AllConferences has a hierarchical drill-down of categories and an advanced search, though you can only search by one condition and picking March 2006 without a date produces events from June 2004 as well. There are conferences going back to 2001 and those are what you see when you search by City; the general search box does a better job. Look here for commercial and academic conferences.

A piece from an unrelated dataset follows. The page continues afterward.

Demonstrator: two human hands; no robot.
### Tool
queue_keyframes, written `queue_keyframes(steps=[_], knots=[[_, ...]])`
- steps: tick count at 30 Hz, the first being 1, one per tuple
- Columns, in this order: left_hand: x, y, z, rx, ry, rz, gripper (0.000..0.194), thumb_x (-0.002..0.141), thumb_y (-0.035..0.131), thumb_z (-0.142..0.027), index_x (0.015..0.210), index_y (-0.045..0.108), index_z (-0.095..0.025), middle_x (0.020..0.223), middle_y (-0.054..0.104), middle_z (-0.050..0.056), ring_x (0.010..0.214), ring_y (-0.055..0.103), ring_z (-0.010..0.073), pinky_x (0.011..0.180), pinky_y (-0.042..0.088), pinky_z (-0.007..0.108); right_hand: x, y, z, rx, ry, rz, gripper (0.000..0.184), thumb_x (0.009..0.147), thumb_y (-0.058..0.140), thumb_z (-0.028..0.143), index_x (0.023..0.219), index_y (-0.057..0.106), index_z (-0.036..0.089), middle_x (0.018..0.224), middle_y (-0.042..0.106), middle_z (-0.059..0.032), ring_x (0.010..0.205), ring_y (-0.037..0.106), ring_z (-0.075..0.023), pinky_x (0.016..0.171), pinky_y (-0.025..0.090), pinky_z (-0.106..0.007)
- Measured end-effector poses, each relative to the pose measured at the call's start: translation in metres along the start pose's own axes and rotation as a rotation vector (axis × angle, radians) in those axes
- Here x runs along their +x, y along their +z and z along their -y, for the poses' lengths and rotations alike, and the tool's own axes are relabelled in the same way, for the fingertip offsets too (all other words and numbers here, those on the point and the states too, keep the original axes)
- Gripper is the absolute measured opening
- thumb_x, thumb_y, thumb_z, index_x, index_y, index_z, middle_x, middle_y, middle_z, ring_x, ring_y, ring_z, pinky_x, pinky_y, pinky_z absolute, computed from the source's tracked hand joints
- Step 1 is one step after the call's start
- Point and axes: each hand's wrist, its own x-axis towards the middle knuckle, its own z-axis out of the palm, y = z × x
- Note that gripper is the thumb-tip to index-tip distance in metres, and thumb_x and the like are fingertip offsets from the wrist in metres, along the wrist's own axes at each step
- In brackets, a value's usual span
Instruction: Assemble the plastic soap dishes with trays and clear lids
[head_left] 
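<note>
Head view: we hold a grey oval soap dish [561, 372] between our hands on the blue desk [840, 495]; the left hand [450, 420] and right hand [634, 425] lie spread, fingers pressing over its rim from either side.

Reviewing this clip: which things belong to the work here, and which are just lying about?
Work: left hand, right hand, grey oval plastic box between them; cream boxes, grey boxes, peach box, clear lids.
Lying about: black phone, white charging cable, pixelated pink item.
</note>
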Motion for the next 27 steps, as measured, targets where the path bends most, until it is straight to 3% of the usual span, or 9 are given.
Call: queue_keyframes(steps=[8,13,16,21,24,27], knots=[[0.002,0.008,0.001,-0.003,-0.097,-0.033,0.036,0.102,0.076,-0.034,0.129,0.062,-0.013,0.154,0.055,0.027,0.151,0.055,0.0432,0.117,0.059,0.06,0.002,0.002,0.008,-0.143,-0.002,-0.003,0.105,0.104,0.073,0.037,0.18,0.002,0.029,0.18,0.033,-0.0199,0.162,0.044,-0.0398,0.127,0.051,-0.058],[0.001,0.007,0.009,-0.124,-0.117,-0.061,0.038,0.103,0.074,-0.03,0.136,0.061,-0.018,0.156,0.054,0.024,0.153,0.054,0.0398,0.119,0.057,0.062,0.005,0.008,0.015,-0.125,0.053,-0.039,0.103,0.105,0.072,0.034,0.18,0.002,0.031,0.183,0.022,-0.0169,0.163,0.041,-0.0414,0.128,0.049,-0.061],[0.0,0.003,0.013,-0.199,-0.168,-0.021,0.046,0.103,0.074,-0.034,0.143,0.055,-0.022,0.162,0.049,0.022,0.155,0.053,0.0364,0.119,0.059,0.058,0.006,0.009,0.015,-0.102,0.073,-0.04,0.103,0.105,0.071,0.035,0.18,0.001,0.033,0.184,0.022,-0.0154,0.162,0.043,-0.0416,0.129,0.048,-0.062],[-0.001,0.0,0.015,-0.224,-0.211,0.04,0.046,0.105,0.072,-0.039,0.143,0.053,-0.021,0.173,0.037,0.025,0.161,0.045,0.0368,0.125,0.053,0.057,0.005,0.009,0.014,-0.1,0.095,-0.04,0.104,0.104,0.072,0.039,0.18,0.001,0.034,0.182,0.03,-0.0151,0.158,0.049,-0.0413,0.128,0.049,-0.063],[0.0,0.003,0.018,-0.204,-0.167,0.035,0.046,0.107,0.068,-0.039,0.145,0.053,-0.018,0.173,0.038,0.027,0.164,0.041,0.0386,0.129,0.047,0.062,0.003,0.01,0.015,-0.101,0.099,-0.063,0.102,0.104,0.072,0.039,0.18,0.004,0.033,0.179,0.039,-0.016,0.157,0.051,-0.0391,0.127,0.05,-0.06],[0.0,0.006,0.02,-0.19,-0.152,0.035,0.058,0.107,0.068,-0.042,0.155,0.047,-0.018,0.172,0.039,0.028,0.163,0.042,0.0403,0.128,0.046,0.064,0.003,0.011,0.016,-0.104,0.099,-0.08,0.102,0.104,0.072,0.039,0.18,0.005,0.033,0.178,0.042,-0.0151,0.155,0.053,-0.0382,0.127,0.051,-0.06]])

These sites tend to be better for finding a specific event on a specific day than browsing through the possibilities for a longer period of time. For that, I want to be able to start with a large pool of results and filter them. The best filtered view of search results I can think of - and it has deficiencies still - is the hotel map view in Expedia; you can zoom in on the map to refine the list of hotels, or remove hotels from the list to clear them from the map view. I'd like the same for events; let me zoom in to an area, or a category of events, or a smaller date range, or to a time range across several days (what's on every evening next week?). Let me remove all the sports events and everything that's recurring rather than a one-off and trim down from any day in March to just these 9 days. It's all about underlying hierarchies of logical units: know that a week is a logical unit of a month, know that Kirkland is within the greater Seattle area. Some of this you can do with a folksonomy, but a categorised hierarchy is going to help for geography, discrete units (today/tomorrow/this week/next week/this month/next month/this year) and distinguishing between broad tags (music) and specific tags (baroque). Organic tagging can define a problem space, but it doesn't structure it well.
Do we have these kind of detailed schemas for describing not just the obvious properties of events (date, time, venue, organiser etc) but also the range of values so we can build the filters?